Man accused of killing T&T teacher remanded
Christopher Thomas, Gleaner Writer
WESTERN BUREAU:Ivan Taylor, the main suspect in the murder of Trinidadian schoolteacher Michelle Coudray-Greaves, was remanded until January 8, 2013 when he appeared in the Montego Bay Resident Magistrate's Court on Tuesday.
Forty-five-year-old Taylor, a taxi operator of Whithorn district in Westmoreland, was charged with Coudray-Greaves' death shortly after her burnt remains were found in a cane field on the outskirts of Montego Bay on June 11.
In court, attorney-at-law Morrel Beckford, who was standing in for Taylor's defence lawyer, Stacy-Ann Young, asked Resident Magistrate Sandria Wong-Small to lower the defendant's bail from its current amount of $200,000.

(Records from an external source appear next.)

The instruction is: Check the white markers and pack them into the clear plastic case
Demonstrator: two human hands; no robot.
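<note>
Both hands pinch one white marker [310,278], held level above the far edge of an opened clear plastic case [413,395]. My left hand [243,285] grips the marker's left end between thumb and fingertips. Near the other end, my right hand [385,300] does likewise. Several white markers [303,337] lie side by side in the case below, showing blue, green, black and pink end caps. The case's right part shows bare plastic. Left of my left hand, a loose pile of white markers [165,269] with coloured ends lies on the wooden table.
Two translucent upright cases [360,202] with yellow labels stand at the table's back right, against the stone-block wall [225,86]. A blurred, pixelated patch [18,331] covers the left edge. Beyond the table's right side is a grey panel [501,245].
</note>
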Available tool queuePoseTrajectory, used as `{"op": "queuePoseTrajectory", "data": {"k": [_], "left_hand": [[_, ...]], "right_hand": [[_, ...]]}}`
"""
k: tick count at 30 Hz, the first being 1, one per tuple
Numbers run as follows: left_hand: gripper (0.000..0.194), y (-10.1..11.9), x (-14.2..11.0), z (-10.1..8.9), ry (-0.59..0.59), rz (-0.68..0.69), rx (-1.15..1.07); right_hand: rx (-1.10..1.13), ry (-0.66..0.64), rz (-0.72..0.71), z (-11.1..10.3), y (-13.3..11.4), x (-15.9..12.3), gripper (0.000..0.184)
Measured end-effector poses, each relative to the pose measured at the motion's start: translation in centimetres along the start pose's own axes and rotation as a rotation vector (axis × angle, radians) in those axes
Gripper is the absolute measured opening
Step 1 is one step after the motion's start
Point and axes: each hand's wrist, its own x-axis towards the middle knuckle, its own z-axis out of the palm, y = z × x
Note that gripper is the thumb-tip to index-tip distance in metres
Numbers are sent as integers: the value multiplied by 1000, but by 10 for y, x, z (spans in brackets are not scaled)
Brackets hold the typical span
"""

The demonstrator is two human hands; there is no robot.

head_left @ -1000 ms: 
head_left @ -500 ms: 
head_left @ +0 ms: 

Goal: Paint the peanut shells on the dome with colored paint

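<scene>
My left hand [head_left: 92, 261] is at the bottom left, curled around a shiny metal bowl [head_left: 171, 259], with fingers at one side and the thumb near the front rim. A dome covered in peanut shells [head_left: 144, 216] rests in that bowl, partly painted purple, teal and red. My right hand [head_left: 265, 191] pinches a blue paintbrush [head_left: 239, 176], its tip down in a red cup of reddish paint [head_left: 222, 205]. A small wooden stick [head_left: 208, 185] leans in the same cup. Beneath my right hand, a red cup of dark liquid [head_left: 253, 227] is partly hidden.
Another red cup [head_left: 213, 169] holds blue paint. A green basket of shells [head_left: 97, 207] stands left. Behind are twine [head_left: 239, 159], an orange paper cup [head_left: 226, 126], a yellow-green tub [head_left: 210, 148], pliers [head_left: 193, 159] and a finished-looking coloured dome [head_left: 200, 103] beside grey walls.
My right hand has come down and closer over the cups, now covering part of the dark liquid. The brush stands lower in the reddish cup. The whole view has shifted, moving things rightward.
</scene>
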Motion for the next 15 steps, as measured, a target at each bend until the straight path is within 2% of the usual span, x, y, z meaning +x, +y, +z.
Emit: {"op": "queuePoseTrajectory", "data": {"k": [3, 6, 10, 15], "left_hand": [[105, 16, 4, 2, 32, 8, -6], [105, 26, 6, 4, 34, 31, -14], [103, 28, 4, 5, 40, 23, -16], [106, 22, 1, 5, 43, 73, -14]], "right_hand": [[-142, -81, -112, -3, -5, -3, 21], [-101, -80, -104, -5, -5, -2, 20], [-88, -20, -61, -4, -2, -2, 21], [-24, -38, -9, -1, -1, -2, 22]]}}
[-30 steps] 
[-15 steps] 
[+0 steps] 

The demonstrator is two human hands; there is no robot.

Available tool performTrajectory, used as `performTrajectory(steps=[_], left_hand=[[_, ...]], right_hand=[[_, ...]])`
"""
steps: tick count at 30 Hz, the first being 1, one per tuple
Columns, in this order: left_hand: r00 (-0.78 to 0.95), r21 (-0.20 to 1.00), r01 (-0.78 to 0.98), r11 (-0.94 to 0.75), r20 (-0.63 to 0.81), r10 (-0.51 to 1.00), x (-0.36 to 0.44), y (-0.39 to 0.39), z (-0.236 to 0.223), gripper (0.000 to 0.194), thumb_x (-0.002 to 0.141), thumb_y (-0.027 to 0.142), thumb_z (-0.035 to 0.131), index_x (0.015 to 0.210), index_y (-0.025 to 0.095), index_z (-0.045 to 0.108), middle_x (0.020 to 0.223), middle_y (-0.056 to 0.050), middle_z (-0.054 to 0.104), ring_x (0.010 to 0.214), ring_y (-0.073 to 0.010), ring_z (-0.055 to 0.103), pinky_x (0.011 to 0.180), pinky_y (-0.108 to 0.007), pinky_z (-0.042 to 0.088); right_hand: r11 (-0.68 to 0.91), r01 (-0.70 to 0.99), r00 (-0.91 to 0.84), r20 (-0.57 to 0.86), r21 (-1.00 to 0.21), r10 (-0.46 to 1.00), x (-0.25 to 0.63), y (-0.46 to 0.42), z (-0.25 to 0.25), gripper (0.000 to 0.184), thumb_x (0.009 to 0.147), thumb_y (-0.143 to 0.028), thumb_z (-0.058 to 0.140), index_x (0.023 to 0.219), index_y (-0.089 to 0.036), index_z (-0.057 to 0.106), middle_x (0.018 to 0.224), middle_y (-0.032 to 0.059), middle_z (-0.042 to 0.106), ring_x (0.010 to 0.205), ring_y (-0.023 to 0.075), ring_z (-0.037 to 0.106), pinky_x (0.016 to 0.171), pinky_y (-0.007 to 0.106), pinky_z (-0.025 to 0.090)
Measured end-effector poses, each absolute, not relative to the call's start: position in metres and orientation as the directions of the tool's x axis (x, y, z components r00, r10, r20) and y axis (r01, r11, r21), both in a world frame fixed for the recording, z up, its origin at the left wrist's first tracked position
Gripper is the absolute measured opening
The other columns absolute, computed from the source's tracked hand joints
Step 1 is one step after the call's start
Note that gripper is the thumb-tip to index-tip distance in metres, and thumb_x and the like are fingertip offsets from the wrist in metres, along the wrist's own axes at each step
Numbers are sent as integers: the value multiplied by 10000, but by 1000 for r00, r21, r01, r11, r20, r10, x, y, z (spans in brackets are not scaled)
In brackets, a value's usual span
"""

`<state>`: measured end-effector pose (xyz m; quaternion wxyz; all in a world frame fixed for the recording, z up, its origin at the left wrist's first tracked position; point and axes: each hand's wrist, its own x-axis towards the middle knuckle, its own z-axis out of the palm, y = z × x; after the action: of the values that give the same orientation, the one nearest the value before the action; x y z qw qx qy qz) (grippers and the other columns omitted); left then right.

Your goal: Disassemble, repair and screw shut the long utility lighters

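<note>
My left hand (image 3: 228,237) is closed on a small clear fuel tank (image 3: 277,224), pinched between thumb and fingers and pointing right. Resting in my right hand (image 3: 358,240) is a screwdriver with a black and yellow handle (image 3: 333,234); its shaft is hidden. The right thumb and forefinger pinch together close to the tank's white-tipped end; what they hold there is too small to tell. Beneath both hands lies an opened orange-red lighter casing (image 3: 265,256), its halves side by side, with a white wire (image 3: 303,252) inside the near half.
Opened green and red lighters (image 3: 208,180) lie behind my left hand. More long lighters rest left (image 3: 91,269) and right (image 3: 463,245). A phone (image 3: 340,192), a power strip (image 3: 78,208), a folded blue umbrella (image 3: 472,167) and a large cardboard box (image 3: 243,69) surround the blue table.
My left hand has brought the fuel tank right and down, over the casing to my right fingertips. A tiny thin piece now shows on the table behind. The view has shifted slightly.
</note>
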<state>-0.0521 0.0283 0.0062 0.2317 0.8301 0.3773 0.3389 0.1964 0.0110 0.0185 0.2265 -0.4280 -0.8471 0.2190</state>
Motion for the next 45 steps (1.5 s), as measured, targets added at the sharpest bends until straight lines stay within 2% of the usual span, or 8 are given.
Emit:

"We are asking if the bail offer could be reduced further, so Mr Taylor could take it up," said Beckford.
However, Wong-Small shot down the suggestion, arguing that she had already previously lowered Taylor's bail amount from an initial sum of $400,000.
"I have done everything I can do by reducing the amount to $200,000 with one, two or three sureties," said RM Wong-Small. "It is not a matter of the amount on the bond that is Mr Taylor's problem; it is a matter of him finding suitable persons to bail him.
"I also have a serious difficulty in granting him (Taylor) bail in his own surety because he is not from this parish, and it seems nobody knows him," the magistrate added.
During the hearing, the prosecution revealed that the DNA and forensic reports and telephone records were still outstanding from the case file and the dental report has still not yet been released.
Taylor was ordered to be returned to police custody until January 8 next year for the file to be completed, while the director of public prosecutions is to be approached for instructions regarding the dental report.